È questo che sogno stasera, mentre la città fuori continua a urlare la sua fretta. Sogno di disimparare la velocità. Sogno di trovare la sacralità nel gesto di rifare il letto. Di guardare la pioggia che scende. Di non cercare più la vita nelle pubblicità di futuri scintillanti, ma di trovarla qui. Adesso. Nella polvere che danza in un raggio di sole. Nell'ombra che si sposta sul muro. Nel respiro che entra ed esce. Senza fretta. Senza scopo. 

Wenders non ci ha chiesto di pulire bagni. Ci ha chiesto di pulire il nostro sguardo. Di togliere la patina. La fretta. La paura di perderci qualcosa. Perché quello che ci perdiamo è sempre qui. Sotto il naso, invisibile a chi corre.

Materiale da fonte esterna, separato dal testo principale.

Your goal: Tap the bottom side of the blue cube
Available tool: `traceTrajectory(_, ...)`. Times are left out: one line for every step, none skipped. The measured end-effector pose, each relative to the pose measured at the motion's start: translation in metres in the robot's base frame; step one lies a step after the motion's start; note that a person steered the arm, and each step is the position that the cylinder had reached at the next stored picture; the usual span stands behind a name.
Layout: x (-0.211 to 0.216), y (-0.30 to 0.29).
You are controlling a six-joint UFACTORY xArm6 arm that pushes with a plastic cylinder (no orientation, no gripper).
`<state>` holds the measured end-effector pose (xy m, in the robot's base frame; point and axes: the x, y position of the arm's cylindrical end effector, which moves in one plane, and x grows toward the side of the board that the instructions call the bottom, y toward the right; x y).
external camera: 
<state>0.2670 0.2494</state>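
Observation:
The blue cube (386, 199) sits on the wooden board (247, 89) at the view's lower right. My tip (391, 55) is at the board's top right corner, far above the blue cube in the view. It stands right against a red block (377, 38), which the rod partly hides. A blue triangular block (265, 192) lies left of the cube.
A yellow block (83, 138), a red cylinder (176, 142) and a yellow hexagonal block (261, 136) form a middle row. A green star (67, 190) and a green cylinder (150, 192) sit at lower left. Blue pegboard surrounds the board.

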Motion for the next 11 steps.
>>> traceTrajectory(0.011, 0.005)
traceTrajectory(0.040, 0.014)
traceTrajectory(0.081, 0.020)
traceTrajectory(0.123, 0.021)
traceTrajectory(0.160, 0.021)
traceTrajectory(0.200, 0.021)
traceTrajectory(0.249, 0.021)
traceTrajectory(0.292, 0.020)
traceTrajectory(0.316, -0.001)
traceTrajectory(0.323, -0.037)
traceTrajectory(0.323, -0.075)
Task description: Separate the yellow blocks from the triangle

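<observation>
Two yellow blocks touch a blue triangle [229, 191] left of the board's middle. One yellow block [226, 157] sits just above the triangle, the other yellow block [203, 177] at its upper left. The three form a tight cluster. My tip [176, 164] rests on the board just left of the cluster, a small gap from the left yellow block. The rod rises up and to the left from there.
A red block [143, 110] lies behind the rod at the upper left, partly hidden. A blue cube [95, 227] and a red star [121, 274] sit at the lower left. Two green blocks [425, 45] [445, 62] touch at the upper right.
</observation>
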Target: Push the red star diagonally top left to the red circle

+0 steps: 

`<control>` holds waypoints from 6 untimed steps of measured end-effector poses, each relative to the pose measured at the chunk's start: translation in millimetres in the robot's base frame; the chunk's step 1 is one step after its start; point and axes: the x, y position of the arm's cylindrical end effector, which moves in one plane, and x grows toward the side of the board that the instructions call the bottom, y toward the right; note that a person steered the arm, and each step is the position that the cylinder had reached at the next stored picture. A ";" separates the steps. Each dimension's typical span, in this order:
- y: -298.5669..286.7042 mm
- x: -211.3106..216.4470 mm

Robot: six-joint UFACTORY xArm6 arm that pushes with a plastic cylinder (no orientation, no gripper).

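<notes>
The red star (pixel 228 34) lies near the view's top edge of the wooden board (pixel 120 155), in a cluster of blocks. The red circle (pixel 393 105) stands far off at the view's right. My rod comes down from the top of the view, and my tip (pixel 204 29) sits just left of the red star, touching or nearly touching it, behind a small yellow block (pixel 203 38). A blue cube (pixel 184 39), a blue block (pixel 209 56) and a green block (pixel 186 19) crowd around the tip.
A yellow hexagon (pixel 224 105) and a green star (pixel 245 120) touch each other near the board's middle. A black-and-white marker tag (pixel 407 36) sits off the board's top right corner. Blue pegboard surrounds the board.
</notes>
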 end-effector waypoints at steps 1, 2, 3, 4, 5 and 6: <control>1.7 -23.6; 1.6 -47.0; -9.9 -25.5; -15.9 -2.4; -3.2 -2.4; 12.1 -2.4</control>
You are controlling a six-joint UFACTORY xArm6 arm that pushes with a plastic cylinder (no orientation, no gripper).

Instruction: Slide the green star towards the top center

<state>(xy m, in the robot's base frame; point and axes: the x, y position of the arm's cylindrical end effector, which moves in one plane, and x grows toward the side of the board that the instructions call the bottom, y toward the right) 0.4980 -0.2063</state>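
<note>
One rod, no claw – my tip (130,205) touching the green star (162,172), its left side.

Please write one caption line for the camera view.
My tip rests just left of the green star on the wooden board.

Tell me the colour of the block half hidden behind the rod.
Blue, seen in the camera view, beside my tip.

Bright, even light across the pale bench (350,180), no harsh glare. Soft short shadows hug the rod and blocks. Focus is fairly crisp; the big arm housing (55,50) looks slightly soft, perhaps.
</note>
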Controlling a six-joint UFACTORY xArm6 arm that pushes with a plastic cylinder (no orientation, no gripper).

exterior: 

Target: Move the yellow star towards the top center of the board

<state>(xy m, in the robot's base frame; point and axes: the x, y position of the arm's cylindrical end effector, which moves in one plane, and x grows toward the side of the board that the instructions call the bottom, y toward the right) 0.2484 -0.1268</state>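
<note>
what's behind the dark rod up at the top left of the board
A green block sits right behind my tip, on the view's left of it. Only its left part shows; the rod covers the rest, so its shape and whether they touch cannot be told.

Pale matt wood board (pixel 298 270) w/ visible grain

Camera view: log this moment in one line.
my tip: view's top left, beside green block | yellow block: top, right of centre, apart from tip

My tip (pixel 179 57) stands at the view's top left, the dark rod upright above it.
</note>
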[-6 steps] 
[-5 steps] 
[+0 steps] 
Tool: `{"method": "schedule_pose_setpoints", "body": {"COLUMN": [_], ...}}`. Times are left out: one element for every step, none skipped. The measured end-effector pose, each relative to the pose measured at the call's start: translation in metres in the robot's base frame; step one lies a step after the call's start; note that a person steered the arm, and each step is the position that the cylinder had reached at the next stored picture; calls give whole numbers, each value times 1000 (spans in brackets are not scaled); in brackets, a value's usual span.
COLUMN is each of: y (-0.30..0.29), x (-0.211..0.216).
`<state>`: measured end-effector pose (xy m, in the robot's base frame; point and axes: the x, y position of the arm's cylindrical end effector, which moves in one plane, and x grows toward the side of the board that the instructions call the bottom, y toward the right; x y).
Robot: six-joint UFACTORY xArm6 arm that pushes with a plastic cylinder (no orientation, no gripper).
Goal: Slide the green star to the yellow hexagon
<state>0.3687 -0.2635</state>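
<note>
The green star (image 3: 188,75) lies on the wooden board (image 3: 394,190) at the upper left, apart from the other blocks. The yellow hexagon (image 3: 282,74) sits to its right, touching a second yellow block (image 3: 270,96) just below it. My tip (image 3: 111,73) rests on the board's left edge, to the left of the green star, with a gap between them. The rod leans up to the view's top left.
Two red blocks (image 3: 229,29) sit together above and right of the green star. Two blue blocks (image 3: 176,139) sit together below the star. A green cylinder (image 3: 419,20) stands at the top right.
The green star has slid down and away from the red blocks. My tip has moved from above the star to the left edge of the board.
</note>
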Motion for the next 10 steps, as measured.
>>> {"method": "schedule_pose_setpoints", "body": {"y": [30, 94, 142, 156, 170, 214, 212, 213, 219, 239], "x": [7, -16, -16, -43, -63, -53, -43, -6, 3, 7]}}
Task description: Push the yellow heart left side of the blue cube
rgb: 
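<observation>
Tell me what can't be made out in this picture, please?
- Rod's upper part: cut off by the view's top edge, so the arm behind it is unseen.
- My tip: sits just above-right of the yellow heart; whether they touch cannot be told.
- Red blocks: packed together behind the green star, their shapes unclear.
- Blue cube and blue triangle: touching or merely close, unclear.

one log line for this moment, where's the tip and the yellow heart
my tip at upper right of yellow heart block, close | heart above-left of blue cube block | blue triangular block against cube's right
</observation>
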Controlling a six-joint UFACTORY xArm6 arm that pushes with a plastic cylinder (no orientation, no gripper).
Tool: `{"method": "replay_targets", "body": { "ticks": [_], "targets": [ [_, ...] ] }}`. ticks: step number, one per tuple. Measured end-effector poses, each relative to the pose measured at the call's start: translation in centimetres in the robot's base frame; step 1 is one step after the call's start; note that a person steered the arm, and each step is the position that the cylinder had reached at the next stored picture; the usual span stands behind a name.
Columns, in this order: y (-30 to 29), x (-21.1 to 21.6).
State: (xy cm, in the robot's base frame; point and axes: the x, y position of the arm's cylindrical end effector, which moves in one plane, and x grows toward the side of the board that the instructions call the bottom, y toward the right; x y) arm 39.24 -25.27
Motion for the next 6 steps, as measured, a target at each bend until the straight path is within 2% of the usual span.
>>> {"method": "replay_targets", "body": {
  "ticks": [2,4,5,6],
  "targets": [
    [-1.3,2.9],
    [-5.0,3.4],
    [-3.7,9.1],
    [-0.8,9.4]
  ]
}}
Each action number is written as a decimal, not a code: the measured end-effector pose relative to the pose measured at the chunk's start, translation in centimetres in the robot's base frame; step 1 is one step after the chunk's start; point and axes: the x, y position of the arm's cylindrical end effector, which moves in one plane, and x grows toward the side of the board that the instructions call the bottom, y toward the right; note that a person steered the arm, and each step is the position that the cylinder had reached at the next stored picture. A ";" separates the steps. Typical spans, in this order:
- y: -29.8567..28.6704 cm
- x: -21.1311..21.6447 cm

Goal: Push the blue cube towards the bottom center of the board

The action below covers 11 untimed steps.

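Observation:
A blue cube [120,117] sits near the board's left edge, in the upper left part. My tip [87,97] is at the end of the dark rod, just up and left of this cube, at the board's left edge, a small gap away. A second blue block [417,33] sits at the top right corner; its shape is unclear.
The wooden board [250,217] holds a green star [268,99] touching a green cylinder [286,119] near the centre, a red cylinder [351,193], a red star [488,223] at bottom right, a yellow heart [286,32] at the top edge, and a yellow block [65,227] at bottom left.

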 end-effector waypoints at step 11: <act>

Chiudo il diario. Forse domani mattina, quando mi sveglierò, non cercherò subito il telefono. Forse aprirò la finestra. Guarderò il cielo. Respirerò. E se sarò fortunato, se sarò abbastanza coraggioso da non fare nulla, da non riempire il vuoto, da non tradire il silenzio, sentirò quel rumore. Scritch. Il suono meraviglioso, e terribile, dell'adesso.